We selected the following 5 independent variables for our analysis: history of cholecystectomy, use of mechanical lithotripsy, presence of PD, and PPI and UDCA administrations. Subsequent analysis findings revealed that PPI and UDCA use and presence of PD each had a hazard ratio (HR) value greater than 1 (HR 2.2, P = 0.007; HR 2.0, P = 0.02; HR 1.9, P = 0.07; respectively) ( [Table 2]).

Calculation of propensity scores for PPI, UDCA, and PD

We then adjusted for the numerous characteristics using propensity score matching and examined whether the 3 independent variables were risk factors for CBDS recurrence. Propensity scores for PPI and UDCA administration, and presence of PD were calculated on a case-by-case basis by multinomial logistic regression using 10 apparently relevant variables (age, gender, history of cholecystectomy, antiplatelet medicine use, history of cerebral infarction, coronary disease, hypertension, diabetes, hypercholesterolemia, hypertriglyceridemia). As a result, area under the curve (AUC) values for propensity scores for PPI and UDCA administration, and presence of PD were 0.658, 0.640, and 0.630, respectively. Although the AUC values for the propensity scores indicated low to moderate accuracy, it was considered that a value ≥ 0.6 was within the limit of tolerance. Hosmer-Lemeshow test results of these findings did not reveal significant differences (χ² = 9.692, df = 8, P = 0.287; χ² = 3.478, df = 8, P = 0.901; = 10.567, df = 8, P = 0.227; respectively).

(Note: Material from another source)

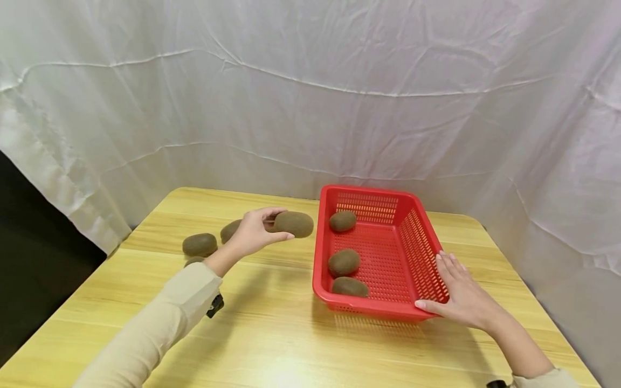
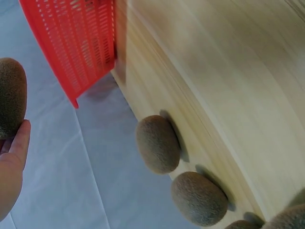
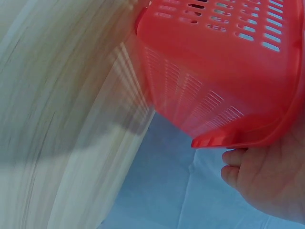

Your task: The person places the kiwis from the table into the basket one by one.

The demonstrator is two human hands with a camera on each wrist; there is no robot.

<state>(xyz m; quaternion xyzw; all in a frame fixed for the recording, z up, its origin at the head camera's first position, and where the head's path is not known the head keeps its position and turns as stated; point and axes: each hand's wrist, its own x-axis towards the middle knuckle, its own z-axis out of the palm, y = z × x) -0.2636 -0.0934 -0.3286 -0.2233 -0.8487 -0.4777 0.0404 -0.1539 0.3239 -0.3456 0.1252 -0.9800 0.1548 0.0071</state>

Propensity score matching analysis for PPI and UDCA use, and presence of PD

To extract pairs from the 2 groups after adjusting for factors other than those of interest, 1-to-1 matching between the oral PPI and non-PPI cohorts was conducted based on propensity score, which resulted in extraction of 53 pairs to compose cohorts with and without PPI administration. Kaplan-Meier curves for cumulative non-incidence of CBDS recurrence in the matching cohorts are shown in [Fig. 1]. The 2o groups were matched based on propensity score matching for the factor of interest and then adjusted for the other factors. The estimated mean recurrence-free period was shorter in the oral PPI cohort (1613 vs. 2587 days), and log-rank test results showed a significant difference between the groups with and without PPI administration (P = 0.014).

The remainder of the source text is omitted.